Swaddling?! Yes, you are right, I have stepped outside my area of expertise! But you seem to be unaware of what an electric violin can do. Much of what you say about the electric guitar is also true of the electric violin. Admittedly, the violin has fewer strings than a guitar, and they are not tuned to make chord playing easy, but you could retune if you wanted to.

I'm not advocating a straight replacement of electric guitar by electric violin; various style changes would also be needed to get a good results.

You use Kate Bush's music to illustrate the use of the electric guitar. Ironically, if you delve back into her earlier work, her song "Violin" doesn't use the violin in any significant way, because she chooses to sing the violin part herself, and thus creates a vocal line (if that is the word!) that can't actually be played on a violin unless your name is Paganini.

What originally prompted my posting was what I hear with my ears. The proportion of guitarists who think they can play but in fact can't is much greater than the corresponding proportion of violinists. I think the reason is for this is that you have to be a much more disciplined person if you are to play the violin well, so there is some kind of selection effect going on.

 
At 8 January 2006 at 13:47, Anonymous Anonymous said...

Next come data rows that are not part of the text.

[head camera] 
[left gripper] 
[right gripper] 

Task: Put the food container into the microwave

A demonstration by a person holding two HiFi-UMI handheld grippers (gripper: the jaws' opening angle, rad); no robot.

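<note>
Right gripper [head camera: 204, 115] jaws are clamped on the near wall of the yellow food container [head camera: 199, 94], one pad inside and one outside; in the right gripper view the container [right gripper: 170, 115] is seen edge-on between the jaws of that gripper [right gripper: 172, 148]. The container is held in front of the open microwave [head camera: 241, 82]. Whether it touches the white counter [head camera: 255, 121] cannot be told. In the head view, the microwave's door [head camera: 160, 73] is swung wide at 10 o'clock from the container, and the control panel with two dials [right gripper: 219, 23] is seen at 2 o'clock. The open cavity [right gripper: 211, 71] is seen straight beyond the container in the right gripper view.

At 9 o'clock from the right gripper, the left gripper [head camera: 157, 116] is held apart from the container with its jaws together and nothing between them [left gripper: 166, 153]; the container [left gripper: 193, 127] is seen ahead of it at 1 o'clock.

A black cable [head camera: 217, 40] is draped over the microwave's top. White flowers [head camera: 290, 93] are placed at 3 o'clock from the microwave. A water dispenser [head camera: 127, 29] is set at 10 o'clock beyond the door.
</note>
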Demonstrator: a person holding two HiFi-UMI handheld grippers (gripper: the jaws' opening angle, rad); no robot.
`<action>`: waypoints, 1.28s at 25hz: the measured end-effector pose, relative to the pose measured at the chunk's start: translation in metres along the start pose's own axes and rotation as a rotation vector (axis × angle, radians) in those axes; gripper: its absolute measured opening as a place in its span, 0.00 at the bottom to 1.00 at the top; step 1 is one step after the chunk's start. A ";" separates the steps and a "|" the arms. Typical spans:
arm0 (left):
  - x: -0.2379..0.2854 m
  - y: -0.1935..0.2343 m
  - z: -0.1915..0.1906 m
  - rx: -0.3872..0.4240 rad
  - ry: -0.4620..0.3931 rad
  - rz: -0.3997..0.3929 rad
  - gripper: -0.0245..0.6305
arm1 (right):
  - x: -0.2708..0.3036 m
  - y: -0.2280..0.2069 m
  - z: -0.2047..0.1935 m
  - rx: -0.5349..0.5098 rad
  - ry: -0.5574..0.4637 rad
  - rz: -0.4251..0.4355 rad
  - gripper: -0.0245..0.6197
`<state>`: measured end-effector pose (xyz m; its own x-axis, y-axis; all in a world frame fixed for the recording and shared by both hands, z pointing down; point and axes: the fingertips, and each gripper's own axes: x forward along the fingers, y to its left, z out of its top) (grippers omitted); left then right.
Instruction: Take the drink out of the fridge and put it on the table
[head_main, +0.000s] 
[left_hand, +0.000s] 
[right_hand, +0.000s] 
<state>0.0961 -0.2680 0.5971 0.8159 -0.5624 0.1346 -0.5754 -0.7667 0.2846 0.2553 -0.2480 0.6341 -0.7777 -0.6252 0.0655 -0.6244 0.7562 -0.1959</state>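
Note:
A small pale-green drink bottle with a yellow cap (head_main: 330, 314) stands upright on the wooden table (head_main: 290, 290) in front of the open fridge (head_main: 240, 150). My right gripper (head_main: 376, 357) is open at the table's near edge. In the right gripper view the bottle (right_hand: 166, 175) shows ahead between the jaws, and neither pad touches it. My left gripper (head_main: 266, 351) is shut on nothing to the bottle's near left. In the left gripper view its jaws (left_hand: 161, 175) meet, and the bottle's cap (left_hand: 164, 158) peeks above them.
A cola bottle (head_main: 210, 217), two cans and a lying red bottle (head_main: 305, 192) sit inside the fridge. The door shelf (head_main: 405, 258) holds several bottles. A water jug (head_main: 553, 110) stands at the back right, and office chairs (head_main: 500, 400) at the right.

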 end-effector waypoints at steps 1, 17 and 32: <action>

I would agree that the violin is a harder task master (or mistress) than the guitar. Playing the violin slightly less than competently produces horrors that none would inflict on their fellow musicians. Except in the school orchestras of days gone by. It is this that drives the selection process; inept fiddlers are shown the door much earlier on. To compare and contrast what an electric guitar, violin and synthesiser could do,when they were still different instruments, check out John McLaughlin's birds of fire. What real progress has there been since then?